Activity — Which lines in the entries below contain the string "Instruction"? Show each of them in full.

Given records —
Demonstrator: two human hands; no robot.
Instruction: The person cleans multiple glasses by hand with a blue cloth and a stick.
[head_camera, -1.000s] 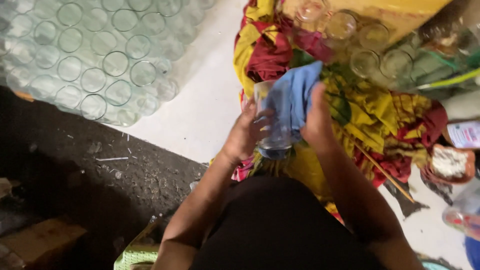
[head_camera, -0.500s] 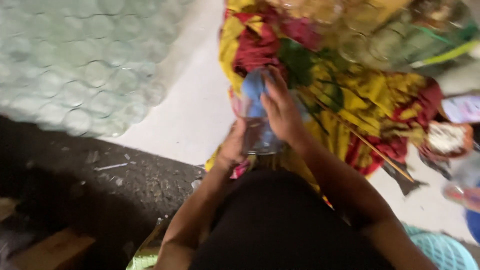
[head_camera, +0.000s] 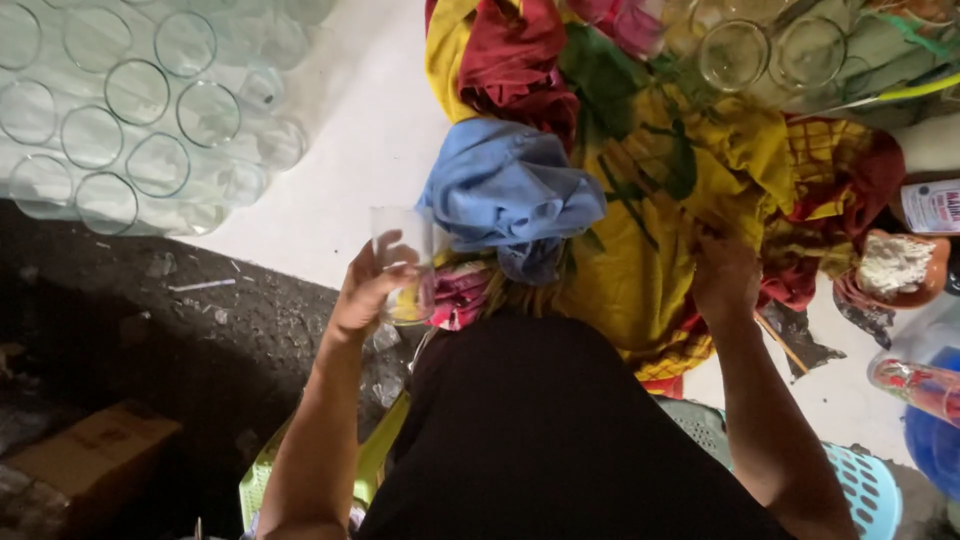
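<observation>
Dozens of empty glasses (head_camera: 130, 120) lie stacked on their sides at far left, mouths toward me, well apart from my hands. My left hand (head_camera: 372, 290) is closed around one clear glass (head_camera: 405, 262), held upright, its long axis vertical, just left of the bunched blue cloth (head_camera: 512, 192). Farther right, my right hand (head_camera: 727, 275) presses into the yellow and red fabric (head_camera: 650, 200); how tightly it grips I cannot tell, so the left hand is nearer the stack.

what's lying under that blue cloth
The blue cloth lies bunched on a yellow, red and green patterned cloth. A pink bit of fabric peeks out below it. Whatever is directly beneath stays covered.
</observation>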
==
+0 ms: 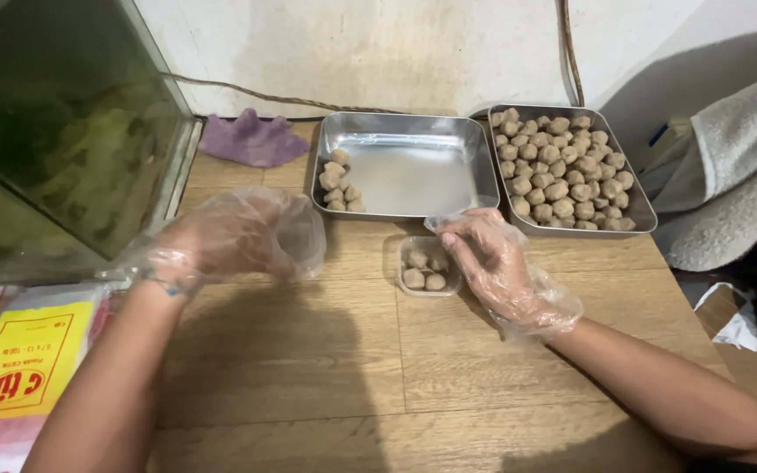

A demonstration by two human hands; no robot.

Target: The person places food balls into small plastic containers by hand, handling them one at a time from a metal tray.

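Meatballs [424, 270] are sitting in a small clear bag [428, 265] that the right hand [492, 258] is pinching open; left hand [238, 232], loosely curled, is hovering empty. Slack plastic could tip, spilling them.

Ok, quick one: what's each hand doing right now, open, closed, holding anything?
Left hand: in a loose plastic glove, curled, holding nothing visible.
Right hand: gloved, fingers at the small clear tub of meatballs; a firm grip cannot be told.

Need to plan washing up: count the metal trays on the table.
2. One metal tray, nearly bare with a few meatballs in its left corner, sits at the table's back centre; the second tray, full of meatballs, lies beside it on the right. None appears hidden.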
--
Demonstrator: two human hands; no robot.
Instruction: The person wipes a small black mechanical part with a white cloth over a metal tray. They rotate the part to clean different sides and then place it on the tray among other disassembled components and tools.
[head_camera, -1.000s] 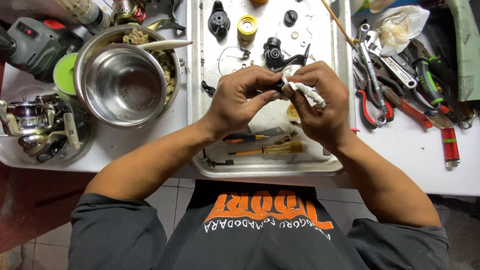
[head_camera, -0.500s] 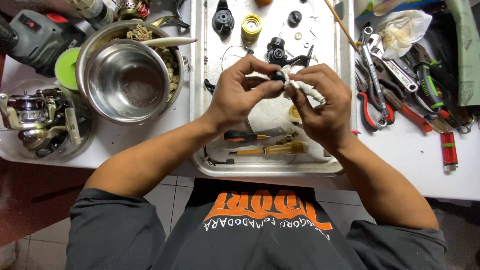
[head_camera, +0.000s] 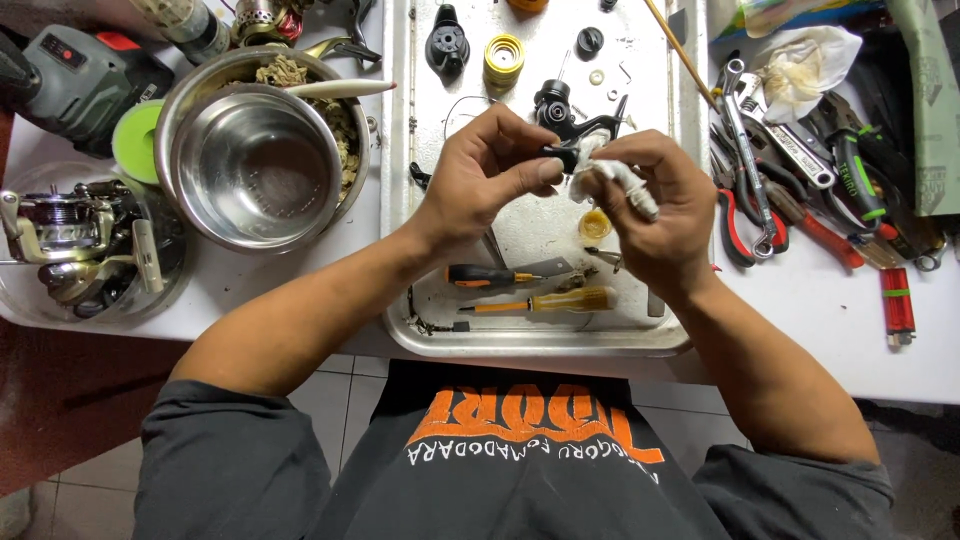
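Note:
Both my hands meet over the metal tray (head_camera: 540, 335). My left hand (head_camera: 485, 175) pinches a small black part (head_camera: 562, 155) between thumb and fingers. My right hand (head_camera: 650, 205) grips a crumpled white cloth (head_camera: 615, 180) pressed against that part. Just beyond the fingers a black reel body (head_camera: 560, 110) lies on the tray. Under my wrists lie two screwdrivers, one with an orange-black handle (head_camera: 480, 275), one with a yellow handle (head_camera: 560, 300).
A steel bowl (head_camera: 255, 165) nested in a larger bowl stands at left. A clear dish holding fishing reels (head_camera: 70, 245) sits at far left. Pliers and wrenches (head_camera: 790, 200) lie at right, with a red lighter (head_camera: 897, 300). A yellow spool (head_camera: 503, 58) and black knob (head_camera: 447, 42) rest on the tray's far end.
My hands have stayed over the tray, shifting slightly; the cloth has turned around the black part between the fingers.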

Answer for the task —
Instruction: The person cleans multiple glasses by hand with a blue cloth and a stick.
Instruction: The person wipes a small black mechanical part with a white cloth over a metal tray. They rotate the part to clean different sides and then place it on the tray among other disassembled components and tools.

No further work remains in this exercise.